Deux ans après cette annonce, ces promesses sont restées lettre morte.  Son gouvernement n’est au front que lorsqu’il s’agit de bloquer toutes les mesures de soutien à ces salariés, pourtant en première ligne face à la baisse du pouvoir d’achat.

Moins de 1000€ par mois pour les boulots les plus difficiles

Aussi essentiels soient-ils, les 4,6 millions de salariés de la deuxième ligne se disputent la palme des pires conditions de travail[1] : la part des contrats précaires (CDD, intérim, temps partiels subis) explose, les accidents du travail sont deux fois plus nombreux, de même que les contraintes physiques et les risques infectieux[2]. Le travail la nuit et le dimanche est plus fréquent, les journées plus morcelées, les horaires plus imprévisibles. Et comme si cela ne suffisait pas, les rémunérations sont scandaleusement faibles. En moyenne, en 2019[3], ces salariés touchaient moins de 1 000€ par mois, donc bien moins que le SMIC ! Ces rémunérations descendent même à moins de 700 euros en moyenne pour les 250 000 aides à domiciles et aides ménagères. 

Tableau 1 : Salaires mensuels moyens et effectifs des salariés de la deuxième ligne, exemples de métiers

 

Revenu salarial mensuel net moyen (€)

Effectifs au

31/12/2017

Conducteurs de véhicules

             1 222  

           738 481  

Bouchers, charcutiers, boulangers

             1 180  

           190 137  

Agriculteurs, éleveurs, sylviculteurs, bûcherons

                892 

           130 718  

Ouvriers non qualifiés des industries agro-alimentaires

                878 

             73 151  

Caissiers, employés de libre-service

                859 

           551 967  

Ouvriers non qualifiés de la manutention

                767 

           257 974  

Agents d'entretien

                764 

           648 722  

Aides à domicile et aides ménagères

                682 

           243 798  

Ensemble de la deuxième ligne

996

4 593 398

                     Source : Dares, Rapport de la mission d’accompagnement, 2021.

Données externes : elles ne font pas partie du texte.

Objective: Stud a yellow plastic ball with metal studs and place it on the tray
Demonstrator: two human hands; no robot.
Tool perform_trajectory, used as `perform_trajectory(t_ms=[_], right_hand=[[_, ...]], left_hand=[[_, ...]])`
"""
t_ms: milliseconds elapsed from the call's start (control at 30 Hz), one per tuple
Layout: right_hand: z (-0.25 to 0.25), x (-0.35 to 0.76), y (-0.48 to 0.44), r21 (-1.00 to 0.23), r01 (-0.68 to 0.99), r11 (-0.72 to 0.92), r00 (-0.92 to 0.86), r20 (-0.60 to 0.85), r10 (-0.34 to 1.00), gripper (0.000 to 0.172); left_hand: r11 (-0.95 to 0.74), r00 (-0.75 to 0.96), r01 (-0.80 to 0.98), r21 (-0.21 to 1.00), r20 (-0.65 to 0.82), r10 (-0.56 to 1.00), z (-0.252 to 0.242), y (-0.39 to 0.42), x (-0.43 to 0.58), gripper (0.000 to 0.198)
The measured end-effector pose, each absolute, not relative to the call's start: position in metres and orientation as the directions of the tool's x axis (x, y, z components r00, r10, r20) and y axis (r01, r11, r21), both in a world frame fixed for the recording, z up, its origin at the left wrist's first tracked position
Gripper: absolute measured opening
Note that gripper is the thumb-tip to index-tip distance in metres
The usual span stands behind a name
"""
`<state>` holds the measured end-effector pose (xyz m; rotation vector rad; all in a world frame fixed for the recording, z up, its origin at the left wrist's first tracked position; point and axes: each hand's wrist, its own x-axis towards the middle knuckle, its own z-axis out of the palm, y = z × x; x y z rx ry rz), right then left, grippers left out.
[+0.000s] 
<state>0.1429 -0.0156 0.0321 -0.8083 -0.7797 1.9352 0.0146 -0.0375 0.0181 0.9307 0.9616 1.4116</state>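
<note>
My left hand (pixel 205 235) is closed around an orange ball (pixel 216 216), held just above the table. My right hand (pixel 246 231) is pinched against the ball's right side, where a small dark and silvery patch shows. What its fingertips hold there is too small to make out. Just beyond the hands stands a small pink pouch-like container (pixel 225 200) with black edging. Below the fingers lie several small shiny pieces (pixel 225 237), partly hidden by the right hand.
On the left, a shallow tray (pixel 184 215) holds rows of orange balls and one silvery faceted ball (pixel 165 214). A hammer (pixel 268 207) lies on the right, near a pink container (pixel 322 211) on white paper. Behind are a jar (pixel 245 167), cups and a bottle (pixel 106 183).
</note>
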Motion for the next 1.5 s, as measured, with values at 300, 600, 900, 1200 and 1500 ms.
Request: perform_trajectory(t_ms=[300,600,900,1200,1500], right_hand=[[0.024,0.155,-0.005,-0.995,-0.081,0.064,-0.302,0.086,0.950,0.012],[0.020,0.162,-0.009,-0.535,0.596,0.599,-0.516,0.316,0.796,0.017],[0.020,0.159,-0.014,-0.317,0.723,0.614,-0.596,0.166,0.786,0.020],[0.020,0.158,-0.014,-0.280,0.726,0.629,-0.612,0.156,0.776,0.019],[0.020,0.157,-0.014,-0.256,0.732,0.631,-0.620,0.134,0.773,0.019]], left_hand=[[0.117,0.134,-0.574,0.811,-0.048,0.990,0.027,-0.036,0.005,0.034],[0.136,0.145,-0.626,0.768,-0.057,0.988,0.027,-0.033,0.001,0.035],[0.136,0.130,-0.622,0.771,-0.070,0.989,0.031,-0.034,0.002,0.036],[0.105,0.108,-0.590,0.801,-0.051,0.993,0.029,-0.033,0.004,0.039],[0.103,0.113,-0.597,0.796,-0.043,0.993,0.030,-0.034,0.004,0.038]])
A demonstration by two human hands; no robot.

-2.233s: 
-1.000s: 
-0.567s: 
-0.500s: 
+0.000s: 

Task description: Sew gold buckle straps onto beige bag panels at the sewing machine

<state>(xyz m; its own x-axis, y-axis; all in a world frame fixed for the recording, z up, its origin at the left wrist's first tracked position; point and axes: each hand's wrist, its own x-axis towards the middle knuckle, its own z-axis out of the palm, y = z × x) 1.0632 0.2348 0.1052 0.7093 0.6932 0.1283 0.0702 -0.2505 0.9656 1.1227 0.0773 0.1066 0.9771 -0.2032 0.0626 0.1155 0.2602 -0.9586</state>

  Comment est-il possible que ces salaires mensuels soient inférieurs au SMIC ? Précisément parce que les mauvaises conditions de travail se combinent. On oublie trop souvent que pour avoir un SMIC à la fin du mois, encore faut-il bénéficier d’un travail à temps plein. Mais puisque ces emplois sont justement à temps partiel, ou, comme dans le cas des aides à domicile, que le temps de déplacement entre chaque patient n’est pas compté dans le temps de travail, il ne reste qu’une fraction du SMIC en fin de mois.

Comment peut-on dignement tolérer de tels salaires ? Et surtout, comment peut-on accepter qu’ils existent au moment où les versements aux actionnaires battent des records ? Voilà deux questions qui n’empêchent manifestement pas la Première Ministre de dormir, pendant que plusieurs millions de salariés peinent chaque mois à joindre les deux bouts.


[1] Voir le rapport de la mission d’accompagnement.

[2] C’est par exemple le cas des agents d’entretien, sur-mobilisés dans tous les secteurs de l’économie, mais qui se sont bien souvent trouvés à effectuer leur travail sans aucun matériel de protection adéquat, faute de mise à disposition par l’entreprise achetant les prestations de nettoyage.

[3] Dernières données disponibles au moment de la réalisation du rapport.

Le vide derrière les promesses…

La reprise « normale » de l’activité économique, au fil des baisses de contaminations, a rapidement enterré les promesses de revalorisation. Mais tout cela était prévisible depuis le début. En effet, plutôt que de prendre ses responsabilités, Elisabeth Borne a renvoyé les possibles améliorations des conditions de travail et hausses de salaires de ces salariés au bon vouloir des « partenaires sociaux »… c’est-à-dire du patronat et de quelques autres OS, qui assumeront d’être « partenaires » de cette mascarade. Comme d’habitude, une lettre de mission, un rapport, et plus rien.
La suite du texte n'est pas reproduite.